Another mistake on Mr. Gilbert’s part may be found in The Sorcerer. In this somewhat obscure operetta, Alexis slips a love potion into a pot of tea, from which most of the villagers of Ploverleigh subsequently partake. Once the potion begins to take effect, they all collapse to the ground in a charmed sleep (end of Act I). Twelve hours later (opening of Act II) they awaken, and it is then that the potion’s amorous properties kick in. Each unmarried person who has partaken of the magic philter falls madly in love with someone ill-suited for them (by Victorian standards). A merry time is had by all as the young pair off with the old, the rich with the poor, the slim with the portly, etc. Towards the end of Act II, Aline, who is in on the plot but had refused to take the potion, regrets her decision. She pours herself a cup of tainted tea and drinks it down. Somehow the potion takes its full effect without the mandatory 12 hour waiting period and she instantly falls in charmed, irrevocable love with the first unmarried man she sees – the vicar – much to the consternation of her fiance Alexis. No explanation is given as to why Aline did not fall asleep for 12 hours like everyone else had.

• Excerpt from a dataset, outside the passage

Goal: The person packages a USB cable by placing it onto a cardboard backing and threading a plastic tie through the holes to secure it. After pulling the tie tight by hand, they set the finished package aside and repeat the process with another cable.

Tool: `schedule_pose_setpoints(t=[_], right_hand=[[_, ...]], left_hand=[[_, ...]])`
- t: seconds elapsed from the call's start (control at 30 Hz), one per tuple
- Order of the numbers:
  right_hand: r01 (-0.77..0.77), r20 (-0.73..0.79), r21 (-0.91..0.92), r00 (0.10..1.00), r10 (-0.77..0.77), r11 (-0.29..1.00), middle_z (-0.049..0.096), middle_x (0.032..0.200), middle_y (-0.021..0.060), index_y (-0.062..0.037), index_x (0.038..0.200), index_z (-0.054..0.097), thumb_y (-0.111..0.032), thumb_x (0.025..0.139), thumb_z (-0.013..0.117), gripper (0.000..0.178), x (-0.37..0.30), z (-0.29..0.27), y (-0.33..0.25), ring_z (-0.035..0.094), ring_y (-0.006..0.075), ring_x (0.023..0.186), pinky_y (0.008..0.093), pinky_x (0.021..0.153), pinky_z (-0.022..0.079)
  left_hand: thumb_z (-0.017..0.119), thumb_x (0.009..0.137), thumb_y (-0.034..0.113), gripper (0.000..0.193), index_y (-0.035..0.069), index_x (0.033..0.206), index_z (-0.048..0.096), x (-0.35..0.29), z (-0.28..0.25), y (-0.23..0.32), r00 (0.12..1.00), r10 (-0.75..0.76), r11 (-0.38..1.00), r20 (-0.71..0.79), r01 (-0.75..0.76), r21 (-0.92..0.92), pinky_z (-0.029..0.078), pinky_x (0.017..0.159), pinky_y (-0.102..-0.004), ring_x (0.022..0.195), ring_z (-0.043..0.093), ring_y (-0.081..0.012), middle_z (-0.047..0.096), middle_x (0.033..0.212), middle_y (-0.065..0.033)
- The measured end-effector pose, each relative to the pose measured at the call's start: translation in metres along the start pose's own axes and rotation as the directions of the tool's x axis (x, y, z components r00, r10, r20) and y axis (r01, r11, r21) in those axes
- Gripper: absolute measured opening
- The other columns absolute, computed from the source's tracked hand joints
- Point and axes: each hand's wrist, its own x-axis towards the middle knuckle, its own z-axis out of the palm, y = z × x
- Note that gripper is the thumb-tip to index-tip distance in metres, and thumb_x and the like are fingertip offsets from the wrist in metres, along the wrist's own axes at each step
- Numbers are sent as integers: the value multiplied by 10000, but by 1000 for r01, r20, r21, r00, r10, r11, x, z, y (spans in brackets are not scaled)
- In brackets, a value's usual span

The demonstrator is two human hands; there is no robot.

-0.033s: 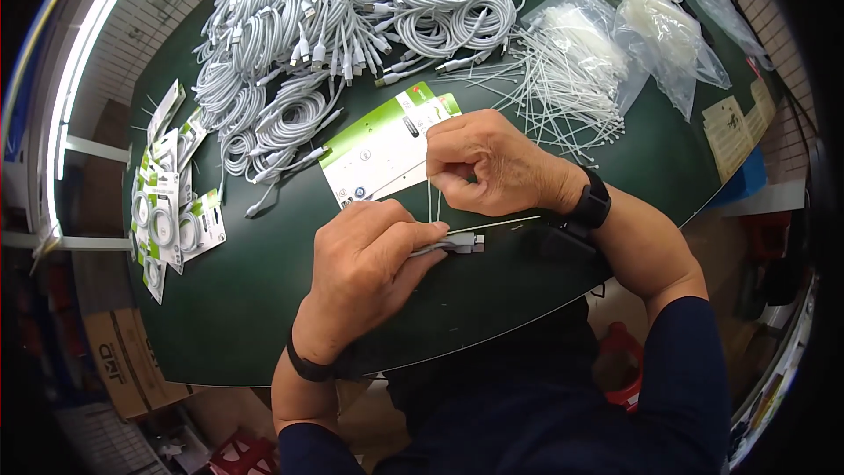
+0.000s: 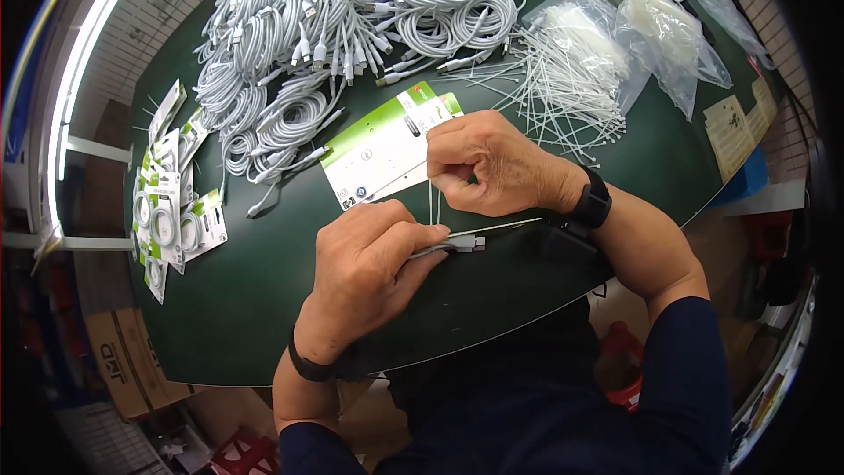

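My left hand is closed on a light grey USB cable, its plug poking out past the thumb toward the right. A thin pale edge, like a card seen edge-on, also comes out of that grip. Between the hands run two thin white strands of a cable tie. My right hand, just above and to the right, pinches their upper ends. Behind the hands lies a green and white packaging card, partly covered by my fingers. The rest of the held cable is hidden.
A large heap of coiled grey cables fills the far left. Loose white cable ties spread at far right beside clear plastic bags. Carded cables are piled at the left edge. The green table's near edge curves before me.
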Motion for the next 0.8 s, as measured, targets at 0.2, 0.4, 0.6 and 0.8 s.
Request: schedule_pose_setpoints(t=[0.2,0.4,0.6,0.8], right_hand=[[-5,96,-122,995,17,993,587,707,81,-24,772,628,14,783,647,44,-2,-2,5,576,214,596,338,560,439],[-336,0,247,938,346,909,682,788,33,-25,893,704,-73,921,666,67,5,-22,14,626,131,671,304,596,485],[-352,-181,661,782,596,663,725,970,24,3,1171,685,-199,1047,654,239,7,-26,9,655,96,787,263,685,538],[-340,-58,613,881,469,714,739,1071,58,23,1281,649,-188,1063,655,303,-1,28,-18,680,93,876,260,738,560]], left_hand=[[880,716,49,331,85,1017,746,1,2,3,1000,-17,1000,11,17,-2,480,607,-396,664,611,-260,578,748,-60],[829,822,-9,312,59,1113,741,-6,-4,-14,948,-194,981,-253,182,-74,517,676,-310,723,646,-181,621,827,-63],[717,954,-42,420,32,1365,672,-12,7,-42,729,-574,695,-373,193,-692,528,811,-242,867,657,-102,696,1004,-55],[621,1012,-51,505,36,1507,572,-11,30,-41,772,-494,749,-400,144,-646,525,892,-273,996,630,-132,667,1073,-60]])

Actually, the reason for the inconsistently is that Mr. Gilbert trimmed the operetta down a bit for its first revival. In so doing he inadvertantly introduced the aforementioned plot hole.
That and “gay”: yes, I know it had no homosexual connotations back then, but it’s still hard to resist a smirk at exchanges like ‘“All right. Gay’s the word,” said Scrubb. “Now, if we could only get someone to open this door. While we’re fooling about and being gay, we’ve got to find out all we can about this castle.”’

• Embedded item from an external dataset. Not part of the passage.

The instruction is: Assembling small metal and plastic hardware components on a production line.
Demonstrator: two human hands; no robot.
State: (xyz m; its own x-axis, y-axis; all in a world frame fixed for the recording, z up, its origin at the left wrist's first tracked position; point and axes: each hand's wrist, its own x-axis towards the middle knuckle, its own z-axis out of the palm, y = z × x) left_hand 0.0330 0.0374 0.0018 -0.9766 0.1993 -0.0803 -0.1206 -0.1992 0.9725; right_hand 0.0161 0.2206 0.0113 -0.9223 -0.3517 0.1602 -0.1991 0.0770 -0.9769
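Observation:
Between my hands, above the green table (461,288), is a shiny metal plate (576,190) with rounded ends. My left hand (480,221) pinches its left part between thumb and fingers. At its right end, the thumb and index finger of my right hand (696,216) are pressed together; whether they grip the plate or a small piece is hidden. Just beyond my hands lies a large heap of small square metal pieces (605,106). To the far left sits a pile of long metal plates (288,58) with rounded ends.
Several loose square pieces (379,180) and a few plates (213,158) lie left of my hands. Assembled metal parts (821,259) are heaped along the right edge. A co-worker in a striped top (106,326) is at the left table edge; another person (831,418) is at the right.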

Yeah, nit-picking Gilbert & Sullivan operas…
One of the Major-General’s talents is the ability to “whistle all the airs from that infernal nonsense Pinafore.” However, Frederick will have his 21st birthday on Feb 29th 1940, that means he was born in 1852, and the show starts with him 21 years old in 1873. HMS Pinafore was not performed until 1878. Explain that one.
Hee hee. Nit picking someone else and writing “1940”. What version of Godwin’s law is that? Hee hee hee.

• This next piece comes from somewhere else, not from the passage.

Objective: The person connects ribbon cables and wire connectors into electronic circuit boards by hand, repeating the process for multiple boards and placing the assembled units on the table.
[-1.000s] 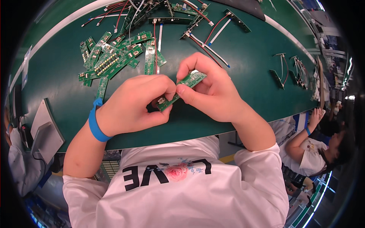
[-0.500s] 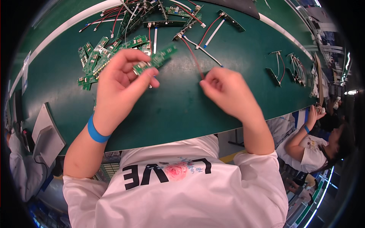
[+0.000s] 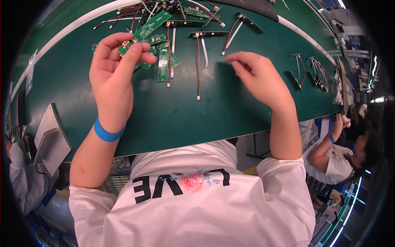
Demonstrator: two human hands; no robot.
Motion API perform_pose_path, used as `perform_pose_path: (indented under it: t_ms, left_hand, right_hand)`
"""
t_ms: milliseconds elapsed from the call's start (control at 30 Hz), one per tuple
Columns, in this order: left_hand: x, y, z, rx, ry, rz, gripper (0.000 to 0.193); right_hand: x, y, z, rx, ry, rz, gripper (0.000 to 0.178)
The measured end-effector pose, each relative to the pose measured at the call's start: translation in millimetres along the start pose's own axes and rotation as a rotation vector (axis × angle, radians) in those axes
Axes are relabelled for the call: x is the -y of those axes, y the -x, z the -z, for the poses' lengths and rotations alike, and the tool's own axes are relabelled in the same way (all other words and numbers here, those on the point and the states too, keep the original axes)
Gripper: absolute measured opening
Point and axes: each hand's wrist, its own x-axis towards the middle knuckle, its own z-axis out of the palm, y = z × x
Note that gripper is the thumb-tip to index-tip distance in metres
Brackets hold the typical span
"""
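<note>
A narrow green circuit board (image 3: 153,24) is pinched between the thumb and fingers of my left hand (image 3: 113,70), its far end pointing up and to the right. My right hand (image 3: 259,78) hovers over the mat with its fingers apart, holding nothing. To its left lies a dark strip board (image 3: 214,34) with a red-and-black cable (image 3: 199,70) and a white ribbon cable (image 3: 204,53) trailing toward me. Beneath and beside my left hand are loose green boards (image 3: 163,64), partly hidden by it.
More wired boards (image 3: 181,23) are heaped at the back of the green table (image 3: 177,119). One wired board (image 3: 250,22) lies beyond my right hand, and several (image 3: 319,74) stand at the right. A grey metal stand (image 3: 53,140) is at the left edge; a co-worker (image 3: 333,156) sits at right.
My right hand has let go of the red-and-black cable and opened; that wired board now lies straighter on the table. My left hand has moved up and left, carrying the circuit board.
</note>
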Motion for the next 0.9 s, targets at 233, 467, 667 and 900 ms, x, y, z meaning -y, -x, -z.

Sorry, what’s my error? 1940? what’s wrong with that?
Two things are going on there. (1) Pirates of Penzance was first performed in 1880, after HMS Pinafore, so that the audience would have been familiar with the earlier opera, and wouldn’t have done the calculations. (2) WS Gilbert obviously forgot (or did not know) in his calculations that 1900 is not a leap year, so would have subtracted 84 from 1940, giving 1856 as the year of Frederick’s birth, and 1877 as the year when the action of Pirates was supposed to take place, so there’s really only a 1 year discrepancy.